松田崇弥&松田文登(以下、崇弥、文登): こちらこそ書籍も読ませて頂いたりしていて、
ずっとお会いしたかったので、今回の対談をとても楽しみにしていました。
山井: まずはヘラルボニーさんの活動について、改めてお話を伺えますか?
文登: 簡単に説明しますと、障害のある方のアートデータを管理し、
それを軸にさまざまなモノやコト、場所に落とし込むような事業を中心に展開しています。
そのデータを使用したプロジェクトの利益の一部を
福祉施設さんに直接バックしていくようなモデルをつくり、
現在は北海道から沖縄まで、
全国37の社会福祉施設や個人の作家とアートのライセンス契約を結んでいます。
「障害」を話題にすると途端に重苦しい話になりがちですけど、
障害の有無に関わらず、ひとりひとりが本当の意味で尊重される、
そういう風に社会の意識を変えていけるような活動をしています。
世界中にいわゆる「障害者」が10億人、日本だと936万人が障害者手帳を持っていて、
そのうち知的障害の方は109万人ほどいらっしゃるんです。
障害のある方は福祉施設でいわゆる受産品と呼ばれるような
クラフトや食品などをつくっている方が多くて、
もちろん絵を描いている方もいらっしゃるのですが、月額の平均賃金は16000円くらい。

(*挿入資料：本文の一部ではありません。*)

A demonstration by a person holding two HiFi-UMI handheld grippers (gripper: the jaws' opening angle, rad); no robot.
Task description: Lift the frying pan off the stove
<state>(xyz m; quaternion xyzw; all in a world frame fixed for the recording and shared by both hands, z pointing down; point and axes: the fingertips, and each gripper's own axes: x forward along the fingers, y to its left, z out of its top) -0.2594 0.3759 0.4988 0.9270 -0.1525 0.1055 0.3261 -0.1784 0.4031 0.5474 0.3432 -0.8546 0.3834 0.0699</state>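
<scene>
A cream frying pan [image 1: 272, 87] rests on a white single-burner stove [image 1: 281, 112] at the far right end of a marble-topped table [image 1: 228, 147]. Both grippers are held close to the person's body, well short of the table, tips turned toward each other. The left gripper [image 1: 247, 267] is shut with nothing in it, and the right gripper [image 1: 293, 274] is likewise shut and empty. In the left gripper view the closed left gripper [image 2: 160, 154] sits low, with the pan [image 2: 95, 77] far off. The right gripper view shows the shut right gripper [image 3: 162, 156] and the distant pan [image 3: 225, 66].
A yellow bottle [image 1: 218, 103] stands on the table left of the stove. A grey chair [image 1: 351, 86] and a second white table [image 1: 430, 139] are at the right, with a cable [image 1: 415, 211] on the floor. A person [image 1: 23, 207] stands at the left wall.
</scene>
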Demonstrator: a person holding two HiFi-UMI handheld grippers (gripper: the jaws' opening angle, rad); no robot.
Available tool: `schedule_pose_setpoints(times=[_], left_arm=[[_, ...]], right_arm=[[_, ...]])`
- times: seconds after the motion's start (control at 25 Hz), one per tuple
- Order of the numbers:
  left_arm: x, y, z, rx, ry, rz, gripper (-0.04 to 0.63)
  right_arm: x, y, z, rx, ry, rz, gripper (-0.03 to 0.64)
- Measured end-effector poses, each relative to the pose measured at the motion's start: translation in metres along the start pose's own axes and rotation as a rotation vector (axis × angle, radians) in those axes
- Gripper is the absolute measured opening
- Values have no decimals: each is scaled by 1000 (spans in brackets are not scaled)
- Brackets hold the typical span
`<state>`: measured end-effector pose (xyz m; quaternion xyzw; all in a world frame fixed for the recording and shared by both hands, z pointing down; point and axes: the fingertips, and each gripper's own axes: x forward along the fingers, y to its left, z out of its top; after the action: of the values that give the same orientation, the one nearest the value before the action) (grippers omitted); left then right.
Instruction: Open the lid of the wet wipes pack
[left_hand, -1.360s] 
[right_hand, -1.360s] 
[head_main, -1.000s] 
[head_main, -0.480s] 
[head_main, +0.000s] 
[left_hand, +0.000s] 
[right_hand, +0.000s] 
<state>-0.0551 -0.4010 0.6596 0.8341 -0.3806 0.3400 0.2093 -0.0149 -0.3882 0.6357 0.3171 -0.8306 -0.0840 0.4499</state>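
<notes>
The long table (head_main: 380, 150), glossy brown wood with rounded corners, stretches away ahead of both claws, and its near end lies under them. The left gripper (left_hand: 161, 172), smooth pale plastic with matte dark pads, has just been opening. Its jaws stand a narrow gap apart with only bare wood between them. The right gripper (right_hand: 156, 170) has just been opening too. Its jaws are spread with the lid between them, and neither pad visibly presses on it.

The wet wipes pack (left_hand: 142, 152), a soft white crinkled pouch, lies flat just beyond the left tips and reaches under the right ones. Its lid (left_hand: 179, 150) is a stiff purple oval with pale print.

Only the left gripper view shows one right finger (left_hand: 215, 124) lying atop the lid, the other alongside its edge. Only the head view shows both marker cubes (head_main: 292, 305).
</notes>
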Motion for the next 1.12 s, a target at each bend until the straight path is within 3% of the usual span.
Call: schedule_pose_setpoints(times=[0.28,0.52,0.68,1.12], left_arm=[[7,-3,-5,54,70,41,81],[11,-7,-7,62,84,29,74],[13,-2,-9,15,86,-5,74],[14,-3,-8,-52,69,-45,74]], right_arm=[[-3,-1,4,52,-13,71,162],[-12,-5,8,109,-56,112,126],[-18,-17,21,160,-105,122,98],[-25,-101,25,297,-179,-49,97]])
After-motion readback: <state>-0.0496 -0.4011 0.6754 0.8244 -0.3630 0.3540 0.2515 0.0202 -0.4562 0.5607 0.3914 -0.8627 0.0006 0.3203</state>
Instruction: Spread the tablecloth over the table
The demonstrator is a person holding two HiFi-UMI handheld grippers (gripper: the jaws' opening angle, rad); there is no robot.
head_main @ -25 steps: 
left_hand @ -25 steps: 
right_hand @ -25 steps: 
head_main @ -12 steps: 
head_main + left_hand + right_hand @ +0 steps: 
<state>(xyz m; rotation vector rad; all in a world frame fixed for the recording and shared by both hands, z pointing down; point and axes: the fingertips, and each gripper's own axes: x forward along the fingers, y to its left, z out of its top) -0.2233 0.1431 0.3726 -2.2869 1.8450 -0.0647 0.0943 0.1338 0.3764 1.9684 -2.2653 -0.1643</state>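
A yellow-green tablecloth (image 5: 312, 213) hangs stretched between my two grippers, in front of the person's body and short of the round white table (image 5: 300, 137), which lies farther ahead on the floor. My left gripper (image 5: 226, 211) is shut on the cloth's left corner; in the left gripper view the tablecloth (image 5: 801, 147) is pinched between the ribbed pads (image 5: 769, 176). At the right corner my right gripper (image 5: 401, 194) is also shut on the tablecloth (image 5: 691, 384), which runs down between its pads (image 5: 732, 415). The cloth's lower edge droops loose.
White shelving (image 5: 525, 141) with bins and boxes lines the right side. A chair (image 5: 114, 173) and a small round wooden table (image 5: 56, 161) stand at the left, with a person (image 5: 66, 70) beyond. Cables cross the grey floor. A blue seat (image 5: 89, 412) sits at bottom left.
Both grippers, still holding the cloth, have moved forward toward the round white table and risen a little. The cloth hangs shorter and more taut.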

一概には言えないですが、やっぱりそれは妥当な額ではないと思うし、
僕たちの活動によって、まずは一緒に仕事をしているアーティストから
そういったところを根本的に変えていけたらと思っています。

崇弥: 僕たちは岩手県出身。
岩手県花巻市にある福祉施設〈るんびにい美術館〉をきっかけに会社が始まったこともあり、
自分たちのアイデンティティやスタンスを忘れたくないという気持ちが強くて、
本社は岩手県に置き、東京との二拠点で会社を運営しています。
今では、全国のギャラリーで「障害者アート」の展示がされるようになってきましたけど、
アートに興味のない人にも観てもらえるように、
例えば駅舎や電車ごとラッピングしたり、工事現場の仮囲いにアートを掲示するなど、
パブリックな場所にアートを落とし込んでいくことで、
障害の概念やイメージが変わっていけばいいなと思っています。
あとは自社ブランドとして〈HERALBONY〉という
アートライフスタイルブランドを展開しています。
支援や貢献の文脈ではなくて、デザインが好きだからとか、
直感的に欲しいから買うという行動につながるように、商品の品質にもこだわり、
百貨店を中心にポップアップショップで販売しています。
あとは地ビールのメーカーや食品会社など、
さまざまな企業とコラボレーションもさせていただいています。
作家さんたちによりお金の流れを生んでいけるような仕組みをもっと広げていきたいですね。